Malgré cette succession de vents contraires, l’économie de l’Union tient bon. La croissance est estimée à 6,0 % au deuxième trimestre 2026, après 6,1 % au trimestre précédent, et devrait atteindre 6,1 % sur l’ensemble de l’année. Les performances des différents secteurs continuent ainsi de soutenir l’activité.
Le financement de l’économie reste également bien orienté. À fin juin 2026, les crédits bancaires accordés au secteur privé ont progressé de 6,6 %, contre 6,0 % à fin mars. Cette évolution intervient après la baisse de 25 points de base des taux directeurs décidée en mars dernier et entrée en vigueur le 16 mars.

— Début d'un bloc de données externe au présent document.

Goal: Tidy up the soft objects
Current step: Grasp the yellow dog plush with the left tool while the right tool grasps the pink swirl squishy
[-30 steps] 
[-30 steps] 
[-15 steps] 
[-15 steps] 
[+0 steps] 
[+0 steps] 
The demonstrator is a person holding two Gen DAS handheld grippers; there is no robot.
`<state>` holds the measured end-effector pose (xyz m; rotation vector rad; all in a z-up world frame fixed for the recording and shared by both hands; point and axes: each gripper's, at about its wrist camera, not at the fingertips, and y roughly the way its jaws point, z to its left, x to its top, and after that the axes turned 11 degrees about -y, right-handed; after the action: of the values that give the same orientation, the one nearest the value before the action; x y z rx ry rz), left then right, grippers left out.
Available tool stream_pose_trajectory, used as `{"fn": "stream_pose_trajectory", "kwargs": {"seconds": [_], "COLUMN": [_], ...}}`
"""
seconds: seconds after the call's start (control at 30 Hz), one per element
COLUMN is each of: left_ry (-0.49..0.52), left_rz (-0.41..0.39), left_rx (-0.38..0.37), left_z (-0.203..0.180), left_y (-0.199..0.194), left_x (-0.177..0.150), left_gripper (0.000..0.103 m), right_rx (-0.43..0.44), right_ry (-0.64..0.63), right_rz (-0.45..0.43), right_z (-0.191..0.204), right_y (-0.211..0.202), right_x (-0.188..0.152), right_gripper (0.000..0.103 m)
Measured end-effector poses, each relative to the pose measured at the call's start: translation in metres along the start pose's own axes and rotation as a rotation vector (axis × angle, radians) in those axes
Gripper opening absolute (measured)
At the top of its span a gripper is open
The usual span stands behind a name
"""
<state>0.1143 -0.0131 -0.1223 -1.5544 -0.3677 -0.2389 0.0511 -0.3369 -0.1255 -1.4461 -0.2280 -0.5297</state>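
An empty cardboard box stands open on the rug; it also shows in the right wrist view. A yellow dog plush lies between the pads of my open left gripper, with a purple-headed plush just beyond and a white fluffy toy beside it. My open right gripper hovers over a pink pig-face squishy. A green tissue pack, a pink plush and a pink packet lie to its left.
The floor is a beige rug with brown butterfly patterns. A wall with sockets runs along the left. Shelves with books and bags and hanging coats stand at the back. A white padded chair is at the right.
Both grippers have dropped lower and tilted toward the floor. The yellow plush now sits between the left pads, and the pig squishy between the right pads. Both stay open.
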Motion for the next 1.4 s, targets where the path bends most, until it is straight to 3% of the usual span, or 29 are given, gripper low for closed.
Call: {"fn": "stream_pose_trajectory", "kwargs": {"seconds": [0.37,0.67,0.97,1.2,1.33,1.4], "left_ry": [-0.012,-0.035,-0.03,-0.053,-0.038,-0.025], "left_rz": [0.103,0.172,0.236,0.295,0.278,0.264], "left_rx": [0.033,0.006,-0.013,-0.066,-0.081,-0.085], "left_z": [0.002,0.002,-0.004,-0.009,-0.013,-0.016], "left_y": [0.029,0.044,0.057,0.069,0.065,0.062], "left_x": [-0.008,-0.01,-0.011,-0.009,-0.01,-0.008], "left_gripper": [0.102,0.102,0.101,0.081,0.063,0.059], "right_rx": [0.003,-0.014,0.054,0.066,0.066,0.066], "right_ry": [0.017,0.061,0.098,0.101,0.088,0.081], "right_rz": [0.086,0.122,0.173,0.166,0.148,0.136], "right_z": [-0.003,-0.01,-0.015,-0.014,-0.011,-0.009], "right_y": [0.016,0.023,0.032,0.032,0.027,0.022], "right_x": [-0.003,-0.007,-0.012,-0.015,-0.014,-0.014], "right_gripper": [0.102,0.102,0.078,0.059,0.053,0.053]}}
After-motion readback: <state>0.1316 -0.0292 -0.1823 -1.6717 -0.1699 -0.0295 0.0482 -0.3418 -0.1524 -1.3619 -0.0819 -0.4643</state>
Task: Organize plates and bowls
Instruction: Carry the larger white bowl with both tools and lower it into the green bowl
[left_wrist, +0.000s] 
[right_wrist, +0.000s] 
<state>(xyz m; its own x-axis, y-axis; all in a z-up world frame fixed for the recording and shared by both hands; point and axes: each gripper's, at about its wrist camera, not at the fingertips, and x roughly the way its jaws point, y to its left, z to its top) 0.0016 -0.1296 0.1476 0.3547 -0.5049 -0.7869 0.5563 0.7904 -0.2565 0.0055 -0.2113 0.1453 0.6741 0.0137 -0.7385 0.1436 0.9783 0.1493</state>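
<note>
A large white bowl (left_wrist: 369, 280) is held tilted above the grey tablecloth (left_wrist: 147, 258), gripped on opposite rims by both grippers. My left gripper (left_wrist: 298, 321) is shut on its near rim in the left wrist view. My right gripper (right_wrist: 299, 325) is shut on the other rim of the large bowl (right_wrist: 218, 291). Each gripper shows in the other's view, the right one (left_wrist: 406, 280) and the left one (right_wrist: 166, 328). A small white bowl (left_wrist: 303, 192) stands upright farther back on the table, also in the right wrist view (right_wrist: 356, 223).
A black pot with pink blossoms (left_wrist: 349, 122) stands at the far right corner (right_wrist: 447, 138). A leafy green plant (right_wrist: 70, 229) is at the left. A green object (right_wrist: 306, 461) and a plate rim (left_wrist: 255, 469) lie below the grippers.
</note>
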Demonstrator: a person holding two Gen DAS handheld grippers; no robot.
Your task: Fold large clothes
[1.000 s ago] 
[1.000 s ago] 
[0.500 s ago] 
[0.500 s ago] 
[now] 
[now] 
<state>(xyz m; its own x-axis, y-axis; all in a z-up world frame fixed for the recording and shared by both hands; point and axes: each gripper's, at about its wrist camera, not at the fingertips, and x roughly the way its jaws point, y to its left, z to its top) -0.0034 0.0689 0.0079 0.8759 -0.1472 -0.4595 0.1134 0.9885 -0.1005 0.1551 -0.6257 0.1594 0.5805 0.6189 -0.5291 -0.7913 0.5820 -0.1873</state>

La liquidité bancaire confortable a contribué à l’assouplissement des conditions sur le marché monétaire au deuxième trimestre. La Bceao dispose donc encore d’un environnement favorable pour accompagner l’activité, sans perdre de vue son objectif premier : préserver la stabilité des prix.
La position extérieure de l’Union s’est également renforcée au deuxième trimestre, soutenue par la progression de la valeur des exportations d’or, de coton, de cacao et de produits pétroliers. Mais cette embellie demeure exposée à l’évolution des tensions géopolitiques et à une possible dégradation des termes de l’échange.
Les finances publiques constituent une autre source de vigilance. Le déficit budgétaire global des États membres a atteint 3,4 % du PIB au premier semestre 2026, contre 3,2 % un an plus tôt. Pour l’ensemble de l’année, les prévisions ont été revues à la hausse, notamment en raison des mesures prises par certains États pour amortir les conséquences de la crise sur les populations.
Pour la BCEAO, l’heure n’est donc ni à l’alarme ni au relâchement. Le maintien des taux directeurs traduit un choix d’équilibre : soutenir une croissance qui demeure robuste tout en surveillant étroitement une inflation qui commence à reprendre de la hauteur.
Le CPM l’a clairement indiqué : il continuera de suivre attentivement l’évolution des prix et des conditions monétaires et se tient prêt à agir si la situation l’exige.
Pour l’instant, la Bceao garde donc ses taux inchangés. Mais avec une inflation passée de 0,4 % à 1,7 % en quelques mois, la prochaine bataille se jouera autant dans les salles de décision de la Banque centrale que dans le quotidien des ménages, où chaque variation des prix est immédiatement ressentie.